Un sipario sulla realtà

Collaborazioni esterne,

SiparioAll’alba del secondo dopo­guerra, quando ancora i fumi esa­la­vano dalle mace­rie e si con­ta­vano i morti, Rossellini girava “Roma città aperta”: la sta­gione del Neorealismo era appena comin­ciata. Molti furono gli arti­sti che vol­lero rac­con­tare la realtà ita­liana dopo aver subito la dit­ta­tura fasci­sta: Fellini, De Sica, Lattuada e Lina Wertmüller espor­ta­vano sto­rie nostrane, com­muo­vendo Hollywood.
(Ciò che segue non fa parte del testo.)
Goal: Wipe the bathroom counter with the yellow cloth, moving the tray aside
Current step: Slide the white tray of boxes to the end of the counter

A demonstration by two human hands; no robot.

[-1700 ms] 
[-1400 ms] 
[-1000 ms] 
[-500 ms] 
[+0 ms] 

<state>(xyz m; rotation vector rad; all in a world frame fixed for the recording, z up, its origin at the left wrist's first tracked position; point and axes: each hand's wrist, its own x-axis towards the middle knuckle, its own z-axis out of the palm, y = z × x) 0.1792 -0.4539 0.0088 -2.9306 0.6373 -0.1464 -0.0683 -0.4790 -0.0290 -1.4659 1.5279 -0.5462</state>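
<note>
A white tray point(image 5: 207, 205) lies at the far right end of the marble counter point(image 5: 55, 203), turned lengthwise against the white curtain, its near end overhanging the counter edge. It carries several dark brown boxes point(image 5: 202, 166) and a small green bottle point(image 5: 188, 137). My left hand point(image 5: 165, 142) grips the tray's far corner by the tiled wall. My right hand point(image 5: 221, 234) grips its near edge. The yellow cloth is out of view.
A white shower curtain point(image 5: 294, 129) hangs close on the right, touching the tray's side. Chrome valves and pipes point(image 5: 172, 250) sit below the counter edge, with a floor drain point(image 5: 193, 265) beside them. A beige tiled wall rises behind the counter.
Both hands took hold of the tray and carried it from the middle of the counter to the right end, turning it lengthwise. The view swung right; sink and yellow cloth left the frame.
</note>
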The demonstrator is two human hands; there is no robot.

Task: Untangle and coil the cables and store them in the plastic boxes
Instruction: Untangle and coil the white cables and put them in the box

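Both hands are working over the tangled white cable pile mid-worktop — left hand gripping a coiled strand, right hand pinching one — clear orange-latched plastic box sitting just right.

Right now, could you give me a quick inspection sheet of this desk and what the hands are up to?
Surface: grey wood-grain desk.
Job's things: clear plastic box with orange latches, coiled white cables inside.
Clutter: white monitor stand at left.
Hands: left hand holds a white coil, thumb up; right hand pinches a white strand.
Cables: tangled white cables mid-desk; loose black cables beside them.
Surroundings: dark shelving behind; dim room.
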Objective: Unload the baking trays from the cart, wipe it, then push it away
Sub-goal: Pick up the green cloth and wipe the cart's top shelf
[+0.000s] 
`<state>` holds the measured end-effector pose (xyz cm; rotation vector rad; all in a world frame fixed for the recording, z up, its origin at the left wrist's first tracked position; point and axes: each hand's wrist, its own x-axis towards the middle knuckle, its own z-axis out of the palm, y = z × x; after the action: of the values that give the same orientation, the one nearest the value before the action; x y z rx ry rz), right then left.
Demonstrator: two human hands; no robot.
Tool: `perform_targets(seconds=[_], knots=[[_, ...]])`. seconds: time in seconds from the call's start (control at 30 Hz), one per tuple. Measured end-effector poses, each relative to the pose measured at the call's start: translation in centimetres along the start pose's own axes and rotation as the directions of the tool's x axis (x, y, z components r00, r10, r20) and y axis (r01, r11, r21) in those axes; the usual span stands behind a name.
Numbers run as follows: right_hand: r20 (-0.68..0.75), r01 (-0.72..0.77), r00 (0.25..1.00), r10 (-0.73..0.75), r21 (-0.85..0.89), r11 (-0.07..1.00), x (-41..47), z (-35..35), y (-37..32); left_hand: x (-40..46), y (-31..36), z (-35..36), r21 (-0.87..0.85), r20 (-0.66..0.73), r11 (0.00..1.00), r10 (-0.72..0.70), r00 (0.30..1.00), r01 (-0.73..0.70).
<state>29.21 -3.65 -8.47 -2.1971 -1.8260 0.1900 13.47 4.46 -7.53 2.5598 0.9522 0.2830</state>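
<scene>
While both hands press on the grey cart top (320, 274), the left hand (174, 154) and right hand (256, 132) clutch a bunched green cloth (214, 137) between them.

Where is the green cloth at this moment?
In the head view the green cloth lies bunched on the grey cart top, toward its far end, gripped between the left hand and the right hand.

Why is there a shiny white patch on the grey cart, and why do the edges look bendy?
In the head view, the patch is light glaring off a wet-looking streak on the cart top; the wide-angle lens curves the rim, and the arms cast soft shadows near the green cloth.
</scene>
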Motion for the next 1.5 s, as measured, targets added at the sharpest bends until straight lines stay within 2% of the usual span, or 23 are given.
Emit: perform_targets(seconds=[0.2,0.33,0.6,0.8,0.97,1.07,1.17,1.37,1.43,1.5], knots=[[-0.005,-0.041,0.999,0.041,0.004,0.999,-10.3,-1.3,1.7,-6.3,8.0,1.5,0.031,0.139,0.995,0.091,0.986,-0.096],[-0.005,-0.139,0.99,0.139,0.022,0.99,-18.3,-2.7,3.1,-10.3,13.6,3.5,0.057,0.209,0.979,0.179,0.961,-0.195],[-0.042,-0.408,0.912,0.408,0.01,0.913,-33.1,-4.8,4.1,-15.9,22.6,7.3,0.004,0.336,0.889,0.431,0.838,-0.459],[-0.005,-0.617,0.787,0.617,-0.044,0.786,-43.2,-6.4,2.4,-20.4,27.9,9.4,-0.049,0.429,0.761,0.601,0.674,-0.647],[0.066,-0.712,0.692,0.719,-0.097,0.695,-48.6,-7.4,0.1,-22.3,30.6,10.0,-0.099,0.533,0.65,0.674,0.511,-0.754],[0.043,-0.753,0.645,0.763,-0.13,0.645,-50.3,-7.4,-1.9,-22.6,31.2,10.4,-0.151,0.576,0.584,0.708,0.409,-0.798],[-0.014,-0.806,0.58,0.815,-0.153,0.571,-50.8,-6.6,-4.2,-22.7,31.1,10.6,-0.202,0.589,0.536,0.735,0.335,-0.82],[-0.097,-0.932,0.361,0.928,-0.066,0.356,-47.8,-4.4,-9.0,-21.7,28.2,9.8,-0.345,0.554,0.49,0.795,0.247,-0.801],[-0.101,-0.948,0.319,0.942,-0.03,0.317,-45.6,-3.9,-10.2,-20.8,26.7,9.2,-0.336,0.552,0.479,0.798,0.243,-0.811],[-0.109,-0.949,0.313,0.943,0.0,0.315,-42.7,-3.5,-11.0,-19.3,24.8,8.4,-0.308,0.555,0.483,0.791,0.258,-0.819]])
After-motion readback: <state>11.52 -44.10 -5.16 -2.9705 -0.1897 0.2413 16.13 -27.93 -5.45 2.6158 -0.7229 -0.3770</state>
Gli eredi di que­sta grande tra­di­zione cine­ma­to­gra­fica hanno spesso sen­tito il peso di un pas­sato così impe­gna­tivo, tanto che negli anni suc­ces­sivi si parlò di crisi del cinema italiano. Oggi, final­mente, stiamo assi­stendo ad una rinascita.

Al festi­val di Cannes vince come miglior attore pro­ta­go­ni­sta Elio Germano in un film di Daniele Lucchetti inti­to­lato “La nostra vita”. Una vit­to­ria che arriva sulla scia di suc­cessi come “Il Divo” e “Gomorra”. Accolti molto bene dal pub­blico stra­niero, in Italia sono invece stati inve­stiti da un mare di cri­ti­che. Lo stesso è acca­duto con “Draquila”, docu­men­ta­rio sullo sce­na­rio post-terremoto dell’Aquila rea­liz­zato quest’anno da Sabina Guzzanti. Mentre la stampa estera ha applau­dito il lavoro per tre minuti in una sala stra­colma, in Italia molti hanno rite­nuto che film come que­sto dan­neg­gias­sero l’immagine nazio­nale all’estero. Forse si dimen­tica che anche i capo­la­vori del Neorealismo con­di­vi­dono con le opere più recenti que­sta dop­pia per­so­na­lità: se da un lato con­tri­bui­scono a creare il mito del Belpaese, dall’altro met­tono in luce le arre­tra­tezze di “casa nostra”, non rispar­miando cri­ti­che né al Nord, né al Sud. L’immagine iro­nica e al tempo stesso dram­ma­tica che emerge dell’Italia non era allora, né è oggi, esente da difetti. Di fronte a sto­rie che dipin­gono un mondo auten­tico, anche se a volte sco­modo, per qual­cuno è più ras­si­cu­rante una Tv fatta di rea­lity che, a dispetto del nome, sono ben distanti dall’essere un sipa­rio aperto sul pal­co­sce­nico della realtà.